Integrate Label Studio with ZenML - Data Annotator Integrations

Streamline Data Annotation in ZenML Pipelines with Label Studio

Integrate Label Studio, a leading open-source annotation platform, with ZenML to seamlessly incorporate data annotation into your ML workflows. This integration enables efficient labeling of diverse data types, including images, audio, text, and time series, directly within ZenML pipelines.

Features with ZenML

Seamless integration of data annotation steps into ZenML pipelines
Support for various annotation types (image, audio, text, time series)
Automated dataset registration and syncing with Label Studio
Easy access to annotated data for downstream pipeline steps
Seamless integration with ZenML’s cloud artifact stores (AWS, Azure, GCP)

‍

Main Features

Supports a wide range of annotation types and use cases
User-friendly web interface for efficient data labeling
Customizable label configurations for project-specific requirements
Collaborative annotation with multiple users and roles
Export annotations in standard formats for further analysis

‍

How to use ZenML with

Label Studio


# Setup Label Studio integration
# 1. Create a secret with your Label Studio API key:
#    zenml secret create label_studio_secrets --api_key="<your_label_studio_api_key>"

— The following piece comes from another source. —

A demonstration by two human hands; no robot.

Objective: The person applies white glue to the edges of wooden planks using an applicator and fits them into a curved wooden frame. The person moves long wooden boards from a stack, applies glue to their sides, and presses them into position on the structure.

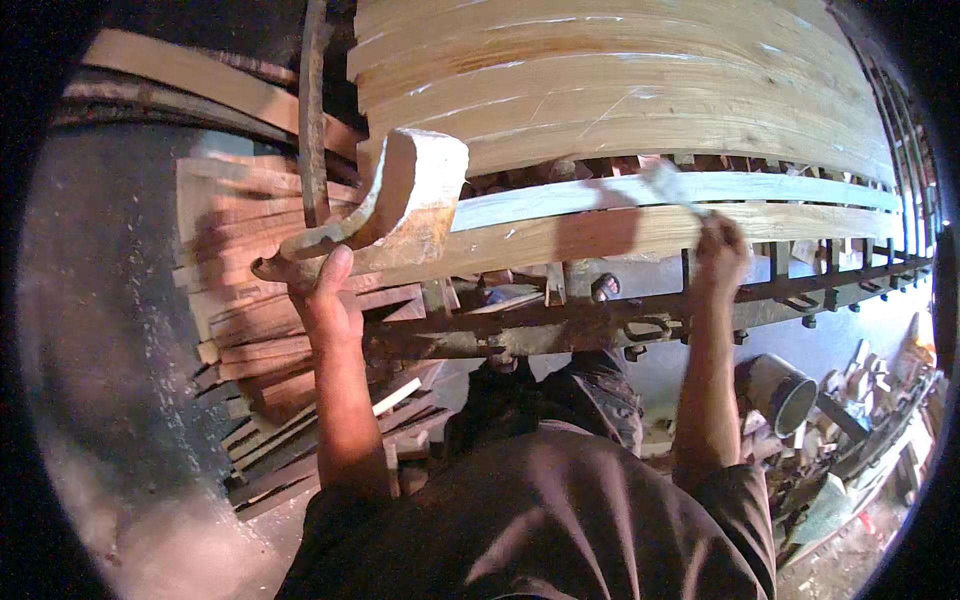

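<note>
My left hand [330,305] is closed around the handle of a cut-open plastic jug [412,215], its walls smeared with white and brown. The jug is tilted over the left end of a long wooden board [500,245]. A pale bluish-white coating [540,203] covers a strip along that board's upper edge. In my right hand [722,255], fingers closed, is a brush [668,186], blurred by motion, with its pale head at the coated strip. Beyond lies a broad panel of boards side by side [620,90], with white streaks along some joints. What the jug holds is hidden.
A metal clamp rail [450,335] with bolts runs in front of my body. Loose timber [260,330] is stacked on the left, with an upright metal bar [313,110] beside it. A bucket [785,395] and wood scraps [860,400] lie at the lower right.
</note>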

# 2. Register the Label Studio annotator:
#    zenml annotator register label_studio --flavor label_studio --authentication_secret="label_studio_secrets"

# 3. Update your stack with the Label Studio annotator:
#    zenml stack update -an label_studio

from zenml import pipeline, step
from typing import Dict, Any
from zenml.client import Client

@step
def data_loader() -> Dict[str, Any]:
    """Load labeled data from the active annotator."""
    client = Client()
    annotator = client.active_stack.annotator
    return annotator.get_labeled_data(dataset_name="my_dataset")

@pipeline
def my_pipeline():
    """Define the pipeline using the data loader step."""
    data = data_loader()
    # Process the labeled data here

if __name__ == "__main__":
    my_pipeline()

# Additional CLI commands for working with Label Studio:
# - List all datasets:
#   zenml annotator dataset list
# - Get statistics for a specific dataset:
#   zenml annotator dataset stats <dataset_id>

This code snippet demonstrates how to set up and use the Label Studio annotator integration with ZenML. It includes instructions for creating a secret with the Label Studio API key, registering the Label Studio annotator, and updating the ZenML stack with the annotator. The code defines a pipeline with a data_loader step that retrieves labeled data from the active annotator using the specified dataset name. The pipeline can then process the labeled data further. Additional CLI commands for working with Label Studio datasets are also provided.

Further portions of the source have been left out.